The film “is about eugenics, and elitism, and well-hidden racial agendas,” according to a description of the documentary. “It’s about treachery and corruption at the highest levels of political and corporate America. It’s about things the media has been hiding and politicians don’t want you to know.”
According to Planned Parenthood, however, Sanger “consistently and firmly repudiated any racial application of eugenics principles.”
The NAACP, which also is criticized in the documentary for not speaking out on the issue of abortion in the black community, dismisses the documentary. “We have not seen any factual indications that what they’re saying is true,” Shelton told CNSNews.com. “It sounds very much like some sort of conspiracy theory.”
Alveda King disagreed. “I believe that “Maafa 21” has been thoroughly and accurately researched,” she told CNSNews.com. “And all of it is fully verified.”
King plans to speak this Saturday on the 47th anniversary of Martin Luther King, Jr.’s “I Have a Dream” speech on the steps of the Lincoln Memorial, where Dr. King’s speech was given.

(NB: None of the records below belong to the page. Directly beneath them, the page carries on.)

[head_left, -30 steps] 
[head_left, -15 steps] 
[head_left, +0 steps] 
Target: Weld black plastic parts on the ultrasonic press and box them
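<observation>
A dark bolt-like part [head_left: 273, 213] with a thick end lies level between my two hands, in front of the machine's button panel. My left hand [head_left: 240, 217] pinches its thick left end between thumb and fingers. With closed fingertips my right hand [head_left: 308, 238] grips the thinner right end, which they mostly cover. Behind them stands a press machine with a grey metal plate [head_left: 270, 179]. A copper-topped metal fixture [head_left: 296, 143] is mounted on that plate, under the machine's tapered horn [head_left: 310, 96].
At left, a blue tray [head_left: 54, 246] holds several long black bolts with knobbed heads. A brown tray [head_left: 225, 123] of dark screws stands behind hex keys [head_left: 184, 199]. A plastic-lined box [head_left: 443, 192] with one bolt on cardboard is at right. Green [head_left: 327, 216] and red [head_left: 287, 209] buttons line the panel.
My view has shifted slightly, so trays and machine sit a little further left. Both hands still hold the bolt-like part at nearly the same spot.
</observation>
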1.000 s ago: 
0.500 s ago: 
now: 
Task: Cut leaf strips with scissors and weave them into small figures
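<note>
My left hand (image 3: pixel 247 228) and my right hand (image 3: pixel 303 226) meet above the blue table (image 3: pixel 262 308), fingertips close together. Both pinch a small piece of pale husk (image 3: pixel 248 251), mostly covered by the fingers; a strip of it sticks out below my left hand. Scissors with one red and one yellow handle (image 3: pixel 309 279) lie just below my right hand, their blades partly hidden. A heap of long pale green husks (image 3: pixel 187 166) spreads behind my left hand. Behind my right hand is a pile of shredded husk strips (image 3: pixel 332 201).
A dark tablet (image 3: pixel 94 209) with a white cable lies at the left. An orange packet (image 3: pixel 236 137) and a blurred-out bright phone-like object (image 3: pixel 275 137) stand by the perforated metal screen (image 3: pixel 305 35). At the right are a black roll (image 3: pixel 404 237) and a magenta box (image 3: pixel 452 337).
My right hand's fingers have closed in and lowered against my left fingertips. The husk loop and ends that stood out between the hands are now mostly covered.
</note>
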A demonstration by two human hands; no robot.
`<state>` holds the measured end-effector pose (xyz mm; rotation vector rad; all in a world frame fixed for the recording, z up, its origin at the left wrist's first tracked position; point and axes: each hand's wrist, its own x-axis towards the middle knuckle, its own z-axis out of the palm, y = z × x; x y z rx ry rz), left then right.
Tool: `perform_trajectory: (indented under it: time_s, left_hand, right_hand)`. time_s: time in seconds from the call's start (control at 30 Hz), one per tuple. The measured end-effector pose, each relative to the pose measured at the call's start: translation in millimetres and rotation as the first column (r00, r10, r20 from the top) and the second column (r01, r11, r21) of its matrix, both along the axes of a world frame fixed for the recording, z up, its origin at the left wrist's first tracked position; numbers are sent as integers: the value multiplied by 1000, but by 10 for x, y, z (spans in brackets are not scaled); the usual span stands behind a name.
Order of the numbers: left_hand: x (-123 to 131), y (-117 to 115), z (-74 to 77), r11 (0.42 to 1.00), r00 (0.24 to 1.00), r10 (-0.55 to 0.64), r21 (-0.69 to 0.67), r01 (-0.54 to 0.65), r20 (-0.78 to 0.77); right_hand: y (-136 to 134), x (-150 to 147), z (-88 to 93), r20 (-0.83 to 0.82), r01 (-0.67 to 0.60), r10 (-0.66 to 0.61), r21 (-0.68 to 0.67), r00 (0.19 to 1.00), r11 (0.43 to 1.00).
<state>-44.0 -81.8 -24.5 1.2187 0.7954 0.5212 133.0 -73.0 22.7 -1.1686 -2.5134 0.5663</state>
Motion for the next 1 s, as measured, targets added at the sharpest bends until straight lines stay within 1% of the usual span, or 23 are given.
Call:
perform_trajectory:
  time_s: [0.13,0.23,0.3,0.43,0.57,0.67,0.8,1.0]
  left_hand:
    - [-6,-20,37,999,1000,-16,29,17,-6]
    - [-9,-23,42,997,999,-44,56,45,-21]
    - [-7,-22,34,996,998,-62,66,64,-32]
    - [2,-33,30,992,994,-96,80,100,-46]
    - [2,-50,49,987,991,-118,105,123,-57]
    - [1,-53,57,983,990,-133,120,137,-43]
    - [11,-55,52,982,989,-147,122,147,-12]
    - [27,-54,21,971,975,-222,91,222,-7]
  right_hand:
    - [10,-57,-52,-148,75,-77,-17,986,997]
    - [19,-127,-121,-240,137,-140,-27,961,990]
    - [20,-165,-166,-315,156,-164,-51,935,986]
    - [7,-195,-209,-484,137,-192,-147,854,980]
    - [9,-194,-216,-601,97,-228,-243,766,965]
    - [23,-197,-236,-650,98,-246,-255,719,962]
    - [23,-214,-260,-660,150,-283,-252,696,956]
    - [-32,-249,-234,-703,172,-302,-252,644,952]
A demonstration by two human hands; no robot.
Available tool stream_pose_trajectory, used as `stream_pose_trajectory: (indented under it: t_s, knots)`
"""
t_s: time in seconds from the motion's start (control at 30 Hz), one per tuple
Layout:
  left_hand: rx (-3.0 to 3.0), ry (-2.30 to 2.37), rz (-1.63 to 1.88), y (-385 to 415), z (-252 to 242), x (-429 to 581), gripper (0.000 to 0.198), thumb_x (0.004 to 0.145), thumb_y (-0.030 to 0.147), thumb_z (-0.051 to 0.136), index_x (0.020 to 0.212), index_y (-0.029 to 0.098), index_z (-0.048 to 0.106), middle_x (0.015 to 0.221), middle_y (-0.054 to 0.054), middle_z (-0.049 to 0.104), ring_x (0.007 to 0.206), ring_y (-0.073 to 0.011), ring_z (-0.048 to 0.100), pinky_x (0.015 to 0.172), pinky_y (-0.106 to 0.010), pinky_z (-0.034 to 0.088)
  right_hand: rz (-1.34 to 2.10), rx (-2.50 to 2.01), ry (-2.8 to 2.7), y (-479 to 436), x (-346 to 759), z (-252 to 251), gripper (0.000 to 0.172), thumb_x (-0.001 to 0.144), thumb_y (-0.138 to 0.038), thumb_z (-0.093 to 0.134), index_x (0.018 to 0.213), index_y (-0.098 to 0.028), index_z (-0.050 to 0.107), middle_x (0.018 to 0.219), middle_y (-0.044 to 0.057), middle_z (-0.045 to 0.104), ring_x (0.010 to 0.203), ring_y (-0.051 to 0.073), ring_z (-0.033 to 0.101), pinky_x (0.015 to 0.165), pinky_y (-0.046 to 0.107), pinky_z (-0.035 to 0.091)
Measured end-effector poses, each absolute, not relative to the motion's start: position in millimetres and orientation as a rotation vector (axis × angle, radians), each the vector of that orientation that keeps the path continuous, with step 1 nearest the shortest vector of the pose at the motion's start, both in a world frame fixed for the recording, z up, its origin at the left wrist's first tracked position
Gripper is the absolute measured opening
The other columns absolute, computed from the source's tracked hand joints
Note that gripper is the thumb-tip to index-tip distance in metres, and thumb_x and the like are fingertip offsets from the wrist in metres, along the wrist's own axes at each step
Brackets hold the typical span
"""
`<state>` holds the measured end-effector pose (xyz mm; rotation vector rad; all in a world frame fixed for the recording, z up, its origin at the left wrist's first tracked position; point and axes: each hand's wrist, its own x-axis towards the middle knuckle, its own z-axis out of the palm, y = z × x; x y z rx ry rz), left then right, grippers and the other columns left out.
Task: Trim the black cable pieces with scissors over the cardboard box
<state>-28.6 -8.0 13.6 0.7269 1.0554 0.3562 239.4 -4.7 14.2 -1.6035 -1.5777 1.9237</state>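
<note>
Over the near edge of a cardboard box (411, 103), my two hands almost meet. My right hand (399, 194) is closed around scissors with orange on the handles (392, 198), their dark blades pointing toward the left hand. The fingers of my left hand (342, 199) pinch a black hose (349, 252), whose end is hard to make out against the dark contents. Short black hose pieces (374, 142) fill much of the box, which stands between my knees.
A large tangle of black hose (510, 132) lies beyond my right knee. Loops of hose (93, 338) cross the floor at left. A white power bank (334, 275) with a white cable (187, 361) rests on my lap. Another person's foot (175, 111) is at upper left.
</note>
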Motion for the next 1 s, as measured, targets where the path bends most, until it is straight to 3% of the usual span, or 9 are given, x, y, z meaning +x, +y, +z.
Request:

Alveda King said she will not talk about abortion at all in her speech, which she will give at a “non-political event” organized by Fox News radio and television personality Glenn Beck to pay tribute to America’s service personnel.
“I think it’s a blessing to be living in the 21st century to stand on the steps and to proclaim the principles of honor, faith, hope, and love,” she said. “That’s why I’m going.”